After a bit, he raised his right hand, kind of stern-like, to show me his palm. I'd heard that's how Indian folks say hello, so I raised my hand back.
The instant I done it, the chief smiled possum-wide and dropped his arm! Now how'd he know to do that? The princess sure had never said a word to tip him off. What's wilder, my hand flopped down in the same breath, without any marching orders from me. Why, I didn't feel much different from some puppet on a string, which spooked me considerable. To get a good deep breath in me, I had to step back from the railing.
"Looks like old Chief Standing Tenbears has cards on his mind," Chilly said, satisfied-like.
"Y-you know him?" I stuttered.
"More than I care to admit," Chilly mumbled.
"He lives here?" St. Louis appeared to have everything.
"So long as I still got his medicine bundle, he does. I don't imagine he can go home without it. That thing means more to him than life itself."
"How'd you get ahold of such a thing as that?"
"The chief likes to imagine himself a poker player. Matter of fact, he's got a solid gold crown you're going to help me win."
"I am?" I edged back to the railing for a peek, but the princess had already returned to the chief and moved on.
"Oh yes," Chilly predicted. "You and that telegraph I told you of."
We stood there quite some while longer as Chilly explained that a little ways back the chief had wagered the most valuable thing he owned against a sizable pot of cash. Chilly took the bet, assuming that the chief's prize possession was a gold crown he was supposed to tote around.
"Wasn't the case though," Chilly muttered. "When that scamp lost, he trotted out a moth-eaten old medicine bundle, claiming it was what he owed me. There was tears pouring down his cheeks—that's how shook up he was 'bout parting with it."
Seeing how much that ratty bundle meant to the old man, Chilly had offered to take the chief's gold crown instead, but that wouldn't do. The princess declared that above everything else her father was a man of his word. He'd wagered his most valuable possession and that meant his medicine bundle, which was worth a half-dozen gold crowns so far as he was concerned.
"Couldn't budge him on it either," Chilly complained. "But it ain't no matter. I'm still going to get that gold crown or my name's not Charles Ambrosius Larpenteur—the Third."

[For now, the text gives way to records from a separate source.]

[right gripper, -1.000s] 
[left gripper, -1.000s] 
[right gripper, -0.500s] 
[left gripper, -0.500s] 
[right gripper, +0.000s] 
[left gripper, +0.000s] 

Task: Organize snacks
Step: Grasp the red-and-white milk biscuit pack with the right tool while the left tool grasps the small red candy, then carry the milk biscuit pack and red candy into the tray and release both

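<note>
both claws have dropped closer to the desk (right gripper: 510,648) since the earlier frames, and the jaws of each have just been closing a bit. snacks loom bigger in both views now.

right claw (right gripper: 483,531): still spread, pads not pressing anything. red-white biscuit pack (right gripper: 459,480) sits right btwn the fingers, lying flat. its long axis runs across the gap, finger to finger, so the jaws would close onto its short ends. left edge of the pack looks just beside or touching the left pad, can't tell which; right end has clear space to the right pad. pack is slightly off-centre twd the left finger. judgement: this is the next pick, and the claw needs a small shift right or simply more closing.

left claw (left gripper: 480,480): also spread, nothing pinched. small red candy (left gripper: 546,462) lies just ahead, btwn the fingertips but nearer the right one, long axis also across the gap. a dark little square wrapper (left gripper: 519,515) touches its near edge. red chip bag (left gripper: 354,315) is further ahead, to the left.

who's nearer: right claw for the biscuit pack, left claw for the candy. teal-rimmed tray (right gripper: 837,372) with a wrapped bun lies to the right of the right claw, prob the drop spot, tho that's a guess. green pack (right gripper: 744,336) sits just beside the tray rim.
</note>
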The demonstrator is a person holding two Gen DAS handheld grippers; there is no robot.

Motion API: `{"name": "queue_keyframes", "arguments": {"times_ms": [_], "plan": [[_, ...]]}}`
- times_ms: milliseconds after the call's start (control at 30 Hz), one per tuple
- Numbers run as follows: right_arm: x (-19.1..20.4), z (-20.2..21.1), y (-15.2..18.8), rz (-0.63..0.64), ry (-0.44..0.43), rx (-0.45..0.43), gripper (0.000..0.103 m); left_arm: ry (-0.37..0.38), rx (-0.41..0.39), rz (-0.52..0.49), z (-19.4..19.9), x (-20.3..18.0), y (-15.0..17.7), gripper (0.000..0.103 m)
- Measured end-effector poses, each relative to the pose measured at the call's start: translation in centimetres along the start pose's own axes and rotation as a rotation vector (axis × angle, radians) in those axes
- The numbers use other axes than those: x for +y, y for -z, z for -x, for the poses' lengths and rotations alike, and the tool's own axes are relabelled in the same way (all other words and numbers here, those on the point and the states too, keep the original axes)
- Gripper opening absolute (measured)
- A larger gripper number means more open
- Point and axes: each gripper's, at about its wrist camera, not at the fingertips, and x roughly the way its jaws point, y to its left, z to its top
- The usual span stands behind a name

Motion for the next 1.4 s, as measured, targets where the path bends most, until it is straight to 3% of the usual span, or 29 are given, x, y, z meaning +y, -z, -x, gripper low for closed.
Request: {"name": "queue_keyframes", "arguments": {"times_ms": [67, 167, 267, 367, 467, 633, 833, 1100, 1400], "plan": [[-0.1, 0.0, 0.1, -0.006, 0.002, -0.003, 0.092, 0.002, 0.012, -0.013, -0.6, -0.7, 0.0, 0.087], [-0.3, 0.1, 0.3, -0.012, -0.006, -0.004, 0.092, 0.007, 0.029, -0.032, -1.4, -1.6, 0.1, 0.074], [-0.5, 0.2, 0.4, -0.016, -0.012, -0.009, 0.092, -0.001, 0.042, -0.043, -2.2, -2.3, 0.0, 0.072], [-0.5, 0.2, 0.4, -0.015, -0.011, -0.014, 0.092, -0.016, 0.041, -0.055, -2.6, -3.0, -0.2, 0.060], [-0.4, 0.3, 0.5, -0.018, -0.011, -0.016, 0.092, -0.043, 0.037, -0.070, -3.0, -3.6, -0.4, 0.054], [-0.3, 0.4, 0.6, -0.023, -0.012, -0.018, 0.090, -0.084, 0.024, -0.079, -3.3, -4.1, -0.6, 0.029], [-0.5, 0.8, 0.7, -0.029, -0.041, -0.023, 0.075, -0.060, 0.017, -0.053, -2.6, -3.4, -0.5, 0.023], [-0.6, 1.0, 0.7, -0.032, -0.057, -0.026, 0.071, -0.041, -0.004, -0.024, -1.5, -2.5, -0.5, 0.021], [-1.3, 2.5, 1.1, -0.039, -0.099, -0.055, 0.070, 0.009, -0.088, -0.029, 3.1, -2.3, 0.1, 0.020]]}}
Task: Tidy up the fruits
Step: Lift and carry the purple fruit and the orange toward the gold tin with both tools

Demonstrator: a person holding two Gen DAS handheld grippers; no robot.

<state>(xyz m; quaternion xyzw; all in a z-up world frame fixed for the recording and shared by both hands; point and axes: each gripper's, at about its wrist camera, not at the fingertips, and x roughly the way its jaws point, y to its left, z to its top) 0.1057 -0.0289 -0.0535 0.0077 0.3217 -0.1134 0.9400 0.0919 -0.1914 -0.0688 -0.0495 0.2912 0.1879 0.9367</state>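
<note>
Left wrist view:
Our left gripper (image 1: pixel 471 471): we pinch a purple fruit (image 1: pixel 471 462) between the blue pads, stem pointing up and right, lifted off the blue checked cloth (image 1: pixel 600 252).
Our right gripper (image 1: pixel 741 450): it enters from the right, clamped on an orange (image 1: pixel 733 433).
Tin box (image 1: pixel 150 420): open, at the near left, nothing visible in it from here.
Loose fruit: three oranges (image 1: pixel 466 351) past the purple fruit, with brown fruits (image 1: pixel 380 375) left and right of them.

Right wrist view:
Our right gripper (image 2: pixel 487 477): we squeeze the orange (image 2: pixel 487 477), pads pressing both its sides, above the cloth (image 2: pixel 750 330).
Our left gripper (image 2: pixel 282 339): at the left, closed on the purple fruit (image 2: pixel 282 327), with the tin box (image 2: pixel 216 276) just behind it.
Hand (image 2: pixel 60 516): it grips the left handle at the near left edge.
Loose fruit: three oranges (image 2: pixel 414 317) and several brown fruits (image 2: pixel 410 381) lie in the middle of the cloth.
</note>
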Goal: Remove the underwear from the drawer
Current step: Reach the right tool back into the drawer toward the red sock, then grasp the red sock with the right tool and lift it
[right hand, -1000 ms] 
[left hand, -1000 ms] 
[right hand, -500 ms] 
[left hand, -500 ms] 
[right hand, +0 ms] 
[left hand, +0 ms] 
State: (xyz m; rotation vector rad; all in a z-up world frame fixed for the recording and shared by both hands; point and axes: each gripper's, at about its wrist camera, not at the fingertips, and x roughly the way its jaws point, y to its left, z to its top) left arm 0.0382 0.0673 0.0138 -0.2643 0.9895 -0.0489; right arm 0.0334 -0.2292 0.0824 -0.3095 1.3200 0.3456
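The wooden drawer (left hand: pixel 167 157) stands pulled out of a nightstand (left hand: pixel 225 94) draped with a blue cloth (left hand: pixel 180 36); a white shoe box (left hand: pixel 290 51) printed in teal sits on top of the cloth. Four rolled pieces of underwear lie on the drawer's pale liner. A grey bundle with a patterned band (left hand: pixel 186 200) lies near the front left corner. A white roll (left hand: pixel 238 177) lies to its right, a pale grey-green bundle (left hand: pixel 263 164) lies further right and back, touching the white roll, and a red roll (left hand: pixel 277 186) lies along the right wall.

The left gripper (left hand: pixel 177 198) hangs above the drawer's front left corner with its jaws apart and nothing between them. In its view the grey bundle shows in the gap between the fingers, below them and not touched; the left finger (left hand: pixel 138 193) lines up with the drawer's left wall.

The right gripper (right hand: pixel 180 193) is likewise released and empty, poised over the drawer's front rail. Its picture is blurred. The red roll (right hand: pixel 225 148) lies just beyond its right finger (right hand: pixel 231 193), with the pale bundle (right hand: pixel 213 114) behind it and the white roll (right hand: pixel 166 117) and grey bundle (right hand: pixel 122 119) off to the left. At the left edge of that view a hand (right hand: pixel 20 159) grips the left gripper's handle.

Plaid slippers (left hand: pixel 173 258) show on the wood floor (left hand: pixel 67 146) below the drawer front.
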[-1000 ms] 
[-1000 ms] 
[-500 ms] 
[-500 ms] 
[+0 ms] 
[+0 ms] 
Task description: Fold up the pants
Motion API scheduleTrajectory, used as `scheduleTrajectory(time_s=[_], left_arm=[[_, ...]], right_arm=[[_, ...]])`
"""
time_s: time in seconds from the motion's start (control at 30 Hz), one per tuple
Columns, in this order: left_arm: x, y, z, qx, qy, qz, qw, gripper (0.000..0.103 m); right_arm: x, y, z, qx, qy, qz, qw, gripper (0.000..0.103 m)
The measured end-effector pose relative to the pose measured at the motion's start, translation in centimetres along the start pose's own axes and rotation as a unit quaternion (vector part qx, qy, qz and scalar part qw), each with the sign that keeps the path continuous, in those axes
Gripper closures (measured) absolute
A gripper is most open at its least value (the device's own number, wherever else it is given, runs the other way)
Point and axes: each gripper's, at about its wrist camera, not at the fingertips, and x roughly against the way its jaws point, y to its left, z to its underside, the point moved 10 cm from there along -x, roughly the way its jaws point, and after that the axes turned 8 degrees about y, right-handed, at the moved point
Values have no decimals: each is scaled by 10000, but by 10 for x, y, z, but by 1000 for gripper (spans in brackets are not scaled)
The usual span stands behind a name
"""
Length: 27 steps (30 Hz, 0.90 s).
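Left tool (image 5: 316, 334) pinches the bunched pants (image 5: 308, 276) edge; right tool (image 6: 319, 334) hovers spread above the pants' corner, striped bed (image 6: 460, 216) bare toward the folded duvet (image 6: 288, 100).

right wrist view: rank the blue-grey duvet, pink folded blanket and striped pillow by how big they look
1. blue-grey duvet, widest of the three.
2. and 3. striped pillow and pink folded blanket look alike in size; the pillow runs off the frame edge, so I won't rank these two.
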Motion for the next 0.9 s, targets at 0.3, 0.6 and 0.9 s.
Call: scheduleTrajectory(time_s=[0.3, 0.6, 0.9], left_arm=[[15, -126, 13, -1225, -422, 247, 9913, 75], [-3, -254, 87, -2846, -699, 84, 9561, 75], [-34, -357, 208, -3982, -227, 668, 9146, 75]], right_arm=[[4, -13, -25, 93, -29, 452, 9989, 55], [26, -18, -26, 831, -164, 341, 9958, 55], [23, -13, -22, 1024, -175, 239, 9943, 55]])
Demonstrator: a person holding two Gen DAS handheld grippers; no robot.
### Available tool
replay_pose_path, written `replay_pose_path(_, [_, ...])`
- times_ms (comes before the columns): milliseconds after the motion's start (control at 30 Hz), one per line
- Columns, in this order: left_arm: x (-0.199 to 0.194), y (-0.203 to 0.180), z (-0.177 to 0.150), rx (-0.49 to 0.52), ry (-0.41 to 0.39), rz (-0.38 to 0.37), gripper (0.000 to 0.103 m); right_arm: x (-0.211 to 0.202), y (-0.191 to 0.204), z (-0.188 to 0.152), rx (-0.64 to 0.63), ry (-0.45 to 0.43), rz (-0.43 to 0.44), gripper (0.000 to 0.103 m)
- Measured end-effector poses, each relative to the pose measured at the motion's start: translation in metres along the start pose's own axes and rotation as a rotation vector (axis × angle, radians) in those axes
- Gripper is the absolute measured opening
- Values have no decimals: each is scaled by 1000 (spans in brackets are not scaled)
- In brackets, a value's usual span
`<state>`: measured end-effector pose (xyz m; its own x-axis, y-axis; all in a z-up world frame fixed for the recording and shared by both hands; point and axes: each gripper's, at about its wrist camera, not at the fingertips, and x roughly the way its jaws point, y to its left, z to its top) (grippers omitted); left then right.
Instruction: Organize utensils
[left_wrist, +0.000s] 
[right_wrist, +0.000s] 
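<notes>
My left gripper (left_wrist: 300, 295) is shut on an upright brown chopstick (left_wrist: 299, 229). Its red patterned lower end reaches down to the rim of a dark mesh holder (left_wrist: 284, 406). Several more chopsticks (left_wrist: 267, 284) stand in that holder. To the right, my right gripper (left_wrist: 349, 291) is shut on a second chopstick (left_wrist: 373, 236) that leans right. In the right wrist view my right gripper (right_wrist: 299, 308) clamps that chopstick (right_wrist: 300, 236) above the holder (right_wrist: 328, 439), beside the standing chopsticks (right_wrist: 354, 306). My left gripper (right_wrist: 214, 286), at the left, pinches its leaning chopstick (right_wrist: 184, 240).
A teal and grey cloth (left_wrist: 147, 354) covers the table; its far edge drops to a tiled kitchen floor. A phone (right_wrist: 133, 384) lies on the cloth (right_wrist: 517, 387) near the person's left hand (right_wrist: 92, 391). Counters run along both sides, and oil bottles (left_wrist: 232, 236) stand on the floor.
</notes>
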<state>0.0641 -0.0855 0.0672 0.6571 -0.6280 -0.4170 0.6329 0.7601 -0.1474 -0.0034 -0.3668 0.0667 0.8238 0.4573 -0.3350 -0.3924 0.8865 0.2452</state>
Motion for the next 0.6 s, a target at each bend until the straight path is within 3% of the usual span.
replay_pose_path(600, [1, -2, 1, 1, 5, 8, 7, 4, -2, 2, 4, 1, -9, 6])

Hearing his whole name roll off his tongue like quicksilver gave me goose flesh. I, for one, wouldn't have bet against him. The freight wagons and Conestogas rolling by on the levee didn't stop to call him on it either. Even a policeman strolling past bit his tongue, though he did seem to keep a wary eye on us.
Not till the policeman was good and gone did Chilly give the sky one last peek and decide that the coast looked about as clear as it was likely to get. We headed ashore, jumping aboard a coach that was leaving the corner of Locust and Second streets for the south part of St. Louis. That suited me about perfect, since my Uncle Seth's tanning yard lay to the north end of town.
For a few blocks the coach clacked over cobblestones, which took some getting used to after the muddy, rutted lanes back home. The storefronts along the way were mostly stone or brick and right smart looking. Off to one side I saw a hotel so fancy, it flew its own flags up top. Down another street rose up a domed courthouse, though I didn't know what a dome was till I asked. Chilly explained that to me as if I was some kind of chucklehead, which didn't rub me too wrong, not busy as I was taking in the sights. There were tobacco warehouses and stove works and a church with a spire so tall that its clapboards must have got their white from rubbing against the moon. I saw a game of ten pin and noticed that most everyone who could afford the luxury was puffing cigars. The smoke must have scared off some of the odors ranging around.
Any kind of critter capable of pulling something was on duty. I even saw a dog harnessed to a toy wagon full of coal chunks. The ragamuff guiding that dog was a lippy little thing, sticking his tongue out at me as we rolled by. The brat's ma caught him at it and right there in public took a broom to his bottom. He commenced to weeping and wailing, but I didn't feel too sorry for him. Unlike some of us, didn't he still have a ma standing beside him?
The boy's coal must have tumbled off one of the full-sized wagons hauling it up and down the street. And the drivers of those bigger outfits certainly had a la-di-da way of cracking their whips. Then too, there were gents and ladies riding in fancy rigs and riffraff just woke up from their beds of straw. Most every block had one or more grog shops or beer houses or saloons or coffeehouses that appeared to sell drinks strong enough to rattle your teeth, if you had any.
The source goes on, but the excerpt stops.